Give back exactly the stretch of data below from the line holding "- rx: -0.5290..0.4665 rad" through the line holding "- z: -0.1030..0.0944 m", both ends included, and leave the remaining lines out.

Stored items:
=== Begin Enclosure ===

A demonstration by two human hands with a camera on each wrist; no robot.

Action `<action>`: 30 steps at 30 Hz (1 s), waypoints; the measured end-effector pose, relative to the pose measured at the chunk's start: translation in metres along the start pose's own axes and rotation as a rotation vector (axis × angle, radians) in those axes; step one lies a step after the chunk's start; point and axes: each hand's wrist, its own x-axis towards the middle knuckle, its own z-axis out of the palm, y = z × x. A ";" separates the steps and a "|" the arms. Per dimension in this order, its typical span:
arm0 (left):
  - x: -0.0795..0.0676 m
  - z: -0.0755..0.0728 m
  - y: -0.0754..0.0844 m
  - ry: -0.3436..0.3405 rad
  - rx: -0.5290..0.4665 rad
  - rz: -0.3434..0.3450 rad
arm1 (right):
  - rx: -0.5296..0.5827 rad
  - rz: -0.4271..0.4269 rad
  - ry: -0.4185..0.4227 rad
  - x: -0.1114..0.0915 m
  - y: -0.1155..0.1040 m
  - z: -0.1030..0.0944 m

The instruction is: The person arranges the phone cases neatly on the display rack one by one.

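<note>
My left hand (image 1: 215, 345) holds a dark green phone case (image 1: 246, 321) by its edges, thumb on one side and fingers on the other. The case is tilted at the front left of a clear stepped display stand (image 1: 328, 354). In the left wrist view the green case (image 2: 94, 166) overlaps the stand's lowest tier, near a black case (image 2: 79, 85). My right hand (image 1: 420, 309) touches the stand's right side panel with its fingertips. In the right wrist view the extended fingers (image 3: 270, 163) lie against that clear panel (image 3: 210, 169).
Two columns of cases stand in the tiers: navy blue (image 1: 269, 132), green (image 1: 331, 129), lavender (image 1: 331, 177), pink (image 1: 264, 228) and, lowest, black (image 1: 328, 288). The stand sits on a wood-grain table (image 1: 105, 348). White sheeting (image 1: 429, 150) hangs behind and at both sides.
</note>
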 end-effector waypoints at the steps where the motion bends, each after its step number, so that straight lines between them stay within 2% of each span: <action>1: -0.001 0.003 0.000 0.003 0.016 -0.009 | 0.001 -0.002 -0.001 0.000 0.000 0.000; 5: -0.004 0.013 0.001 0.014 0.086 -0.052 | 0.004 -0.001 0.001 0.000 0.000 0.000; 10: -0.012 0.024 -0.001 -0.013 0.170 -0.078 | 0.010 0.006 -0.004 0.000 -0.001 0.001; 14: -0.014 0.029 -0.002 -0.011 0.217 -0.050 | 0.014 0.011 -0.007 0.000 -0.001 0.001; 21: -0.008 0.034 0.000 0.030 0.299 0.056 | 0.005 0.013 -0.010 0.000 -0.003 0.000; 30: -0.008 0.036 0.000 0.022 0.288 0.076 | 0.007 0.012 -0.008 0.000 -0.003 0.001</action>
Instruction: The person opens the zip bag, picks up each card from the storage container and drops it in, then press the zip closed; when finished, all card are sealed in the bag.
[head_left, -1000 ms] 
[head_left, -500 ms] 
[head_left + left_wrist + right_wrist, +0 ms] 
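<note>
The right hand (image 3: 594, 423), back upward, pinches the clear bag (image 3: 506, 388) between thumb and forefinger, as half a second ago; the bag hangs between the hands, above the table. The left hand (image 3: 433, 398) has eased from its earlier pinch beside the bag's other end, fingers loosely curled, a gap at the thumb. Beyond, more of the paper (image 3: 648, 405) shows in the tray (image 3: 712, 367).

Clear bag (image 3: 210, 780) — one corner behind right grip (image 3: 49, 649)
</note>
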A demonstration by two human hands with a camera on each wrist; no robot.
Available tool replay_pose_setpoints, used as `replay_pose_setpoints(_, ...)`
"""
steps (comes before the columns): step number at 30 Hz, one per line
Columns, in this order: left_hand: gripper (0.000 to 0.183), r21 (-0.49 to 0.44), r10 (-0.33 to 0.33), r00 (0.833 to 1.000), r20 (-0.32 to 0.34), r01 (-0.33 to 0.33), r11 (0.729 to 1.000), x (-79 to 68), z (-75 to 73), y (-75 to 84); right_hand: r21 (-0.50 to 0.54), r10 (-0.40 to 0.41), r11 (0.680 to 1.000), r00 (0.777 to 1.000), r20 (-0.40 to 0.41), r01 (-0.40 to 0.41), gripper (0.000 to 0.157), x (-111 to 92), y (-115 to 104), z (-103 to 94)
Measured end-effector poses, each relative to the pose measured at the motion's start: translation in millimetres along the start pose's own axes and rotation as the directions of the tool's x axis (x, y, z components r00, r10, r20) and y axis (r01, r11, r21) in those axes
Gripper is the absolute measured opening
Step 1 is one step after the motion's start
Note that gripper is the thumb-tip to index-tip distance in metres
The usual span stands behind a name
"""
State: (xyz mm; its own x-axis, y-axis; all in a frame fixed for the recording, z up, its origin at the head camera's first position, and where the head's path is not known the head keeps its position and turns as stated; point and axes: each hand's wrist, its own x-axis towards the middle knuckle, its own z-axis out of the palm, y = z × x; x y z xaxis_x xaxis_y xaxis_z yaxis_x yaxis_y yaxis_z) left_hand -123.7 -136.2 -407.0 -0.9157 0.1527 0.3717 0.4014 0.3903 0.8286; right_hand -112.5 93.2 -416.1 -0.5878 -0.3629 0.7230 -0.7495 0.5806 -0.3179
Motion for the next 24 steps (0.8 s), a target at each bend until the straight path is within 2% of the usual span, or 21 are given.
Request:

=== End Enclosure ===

Exercise answer
  - rx: -0.5290..0.4665 rad
  - rz: -0.3434..0.3450 rad
arm1 (right):
  - rx: -0.5296..0.5827 rad
  - rz: -0.4271..0.4269 rad
  - ry: -0.4185..0.4227 rad
  - x: -0.1114..0.0915 m
  - y: -0.1155..0.1040 m
  - z: -0.1030..0.0944 m

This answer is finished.